24 Hour Plays in Minneapolis
6 Plays, 29 Actors, 24 Hours
“What you’re about to experience didn’t exist 24 hours ago…” Directed by Minnesota-native Mark Armstrong, The 24 Hour Plays is a festival put on around the world to create time-limited theatre. Hennepin Theatre Trust and the University of Minnesota-Duluth came together to make it happen in Minneapolis. Writers, actors, directors, and stage managers showed up at 10:00pm on Sunday night to commence. Each actor brought a different prop and costume to give the writers inspiration. The six writers then stayed up all night to each write a 10-minute show. The actors returned on Monday morning to find out which show they were cast in, and began rehearsing all day. It all smoothly came together on Monday night at 8:00pm, concluding the 24-hour time period. Here are each of the shows:
Written by Julia Jordan, this short play was extremely eloquent. It was about an awkward man who cannot get anyone to dance with him as he watches a couple waltzing on the street. He complains to a crotchety old man who eventually is forced to ask him to dance. It was both comedic and dramatic, and everyone could relate with one of the four characters.

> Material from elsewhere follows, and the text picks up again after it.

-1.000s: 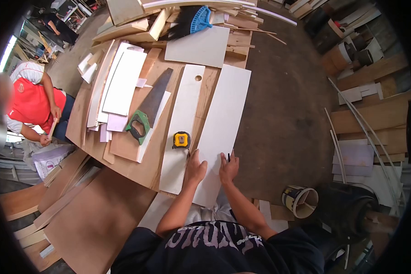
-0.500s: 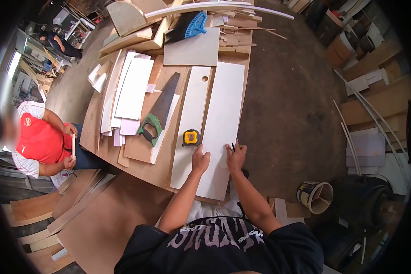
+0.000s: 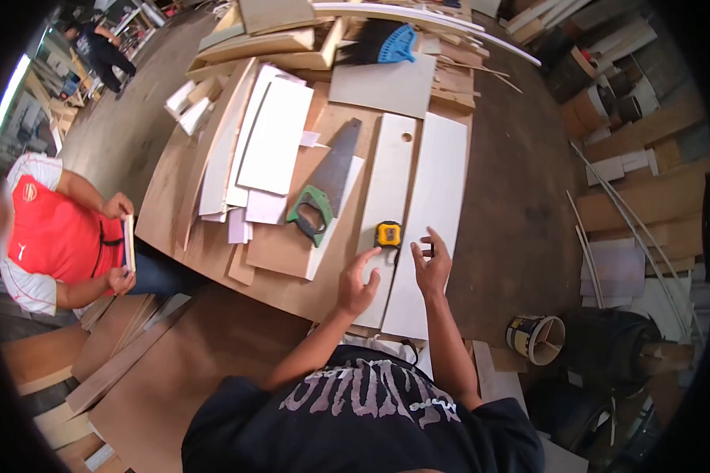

This may have been the best of the six plays. It featured Tony Vierling, Ryan McCartan, Kim Kivens, Rachel Williams, and Reese Britts. This power-house cast, along with the brilliant writing from Harrison David Rivers, created a short, dramatic tale of a dad and husband who has been having affairs with men.
Nobody understood this one. Unfortunately, talented people like Timothy Busfield, Sally Wingert, and Peter Rothstein did not come together with the right chemistry, and it was evident on stage. The plot was confusing, especially when they broke the fourth wall. Sally Wingert played a house-owner being robbed, but it ended up being a production within a production? It was confusing.
John Lynn and Christina Ham created a powerful story of a military family in 24 hours. Sometimes it seems more simple to go for a comedic play, given these circumstances, but it is nice to see effort put into an emotional story. It is difficult to be accurate with touchy subjects, but Michelle Barber, Devin Kelley, Michael Brindisi, Nicholas Freeman, and Ricardo Vazquez brought it to life.
Unfortunately, Tyler Michaels was not put into a great role. He played an overdramatic, young, hungry artist in a small art museum. Melissa Gilbert, former Little House on the Prairie star, saved the day as the tour guide of the art museum, torn between love and money.
The Family Blank
This confusing show was sort of a mixture of Gypsy and Cabaret. However, it ended with the “Blank” family of five being assassinated while on stage. The audience was unsure of whether this was comedic or not, creating an awkward feeling to close out the show.
David Darrow carried the show with his guitar-playing and singing. He provided accompaniment for each play, along with musical interludes to open and close the show. He was fantastic in gluing the show together in such a short amount of time, with the help of other Minnesota musical guests.